Michael sees a shrink for his condition, Dr. Fritz Fassbender (Peter Sellers, in a wig and a German accent), which doesn't bode well. Fassbender also has his problems and is in love with one of his own patients, Renée (Capucine), who is also attracted to Michael. In one of the movie's best scenes, the two men drunkenly try to woo her from her bedroom window, Cyrano-style. In another scene, O'Toole has a dream that parodies Fellini's .

Woody Allen also stars in a supporting role that doesn't quite seem connected to the rest of the movie, but since this was his first produced movie screenplay after a career in television, it was certainly his right to give himself a part. The bulk of the script doesn't sound like him at all, though he gets in some good, early Woody Allen lines for himself, including one about salmon salad.
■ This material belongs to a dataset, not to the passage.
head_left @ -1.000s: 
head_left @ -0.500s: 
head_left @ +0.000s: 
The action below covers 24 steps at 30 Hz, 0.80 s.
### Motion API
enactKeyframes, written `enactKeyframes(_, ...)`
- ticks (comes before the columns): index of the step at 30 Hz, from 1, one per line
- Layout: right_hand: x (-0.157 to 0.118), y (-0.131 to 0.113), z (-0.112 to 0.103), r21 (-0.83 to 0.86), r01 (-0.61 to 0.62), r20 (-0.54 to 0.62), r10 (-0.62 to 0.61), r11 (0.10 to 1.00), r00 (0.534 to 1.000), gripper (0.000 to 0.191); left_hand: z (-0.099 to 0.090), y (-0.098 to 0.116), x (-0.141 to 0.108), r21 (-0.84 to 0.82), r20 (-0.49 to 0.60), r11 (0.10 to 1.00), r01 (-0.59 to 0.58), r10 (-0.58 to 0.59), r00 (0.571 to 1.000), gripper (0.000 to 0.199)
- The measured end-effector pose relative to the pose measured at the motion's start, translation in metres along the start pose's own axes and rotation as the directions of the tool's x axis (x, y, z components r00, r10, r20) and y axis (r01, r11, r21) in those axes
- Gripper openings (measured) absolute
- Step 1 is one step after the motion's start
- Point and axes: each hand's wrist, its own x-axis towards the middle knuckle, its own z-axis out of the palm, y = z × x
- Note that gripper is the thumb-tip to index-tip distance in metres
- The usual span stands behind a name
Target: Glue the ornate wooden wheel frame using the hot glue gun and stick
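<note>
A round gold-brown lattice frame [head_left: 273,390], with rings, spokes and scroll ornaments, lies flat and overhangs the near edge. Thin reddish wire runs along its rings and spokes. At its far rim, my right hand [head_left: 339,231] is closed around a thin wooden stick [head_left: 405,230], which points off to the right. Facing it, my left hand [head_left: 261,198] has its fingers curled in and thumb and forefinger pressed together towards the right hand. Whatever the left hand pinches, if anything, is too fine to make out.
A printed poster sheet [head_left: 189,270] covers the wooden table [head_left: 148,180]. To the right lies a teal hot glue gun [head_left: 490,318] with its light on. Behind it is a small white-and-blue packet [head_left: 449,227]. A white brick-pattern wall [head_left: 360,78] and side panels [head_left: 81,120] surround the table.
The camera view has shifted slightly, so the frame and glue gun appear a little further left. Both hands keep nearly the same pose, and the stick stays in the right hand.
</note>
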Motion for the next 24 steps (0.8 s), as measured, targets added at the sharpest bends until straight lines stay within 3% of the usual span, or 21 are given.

Everything ends in one of those old-time French drawing room things in which all the characters converge in a hotel and spend about 20 minutes dashing in and out of each other's rooms, forever shocked to be running into one another. This is followed by a go-cart chase that, at the very least, looks like it must have been fun.

My friend calls these kinds of movies "speed comedies," and I think I know what he means, but I'm not sure it applies in this case. What's New Pussycat? reminded me more of an awkward puppy who likes to run but whose body parts seem to be moving at different speeds; his ears lag behind while his back feet plunge ahead. Parts of the movie feature zippy dialogue for scenes in which nothing happens and no one goes anywhere. Yet, it's all so stupidly cheerful that it's impossible to hate, especially when Tom Jones's famous (Oscar-nominated) song kicks in.

Kino Lorber's Blu-ray comes with a trailer.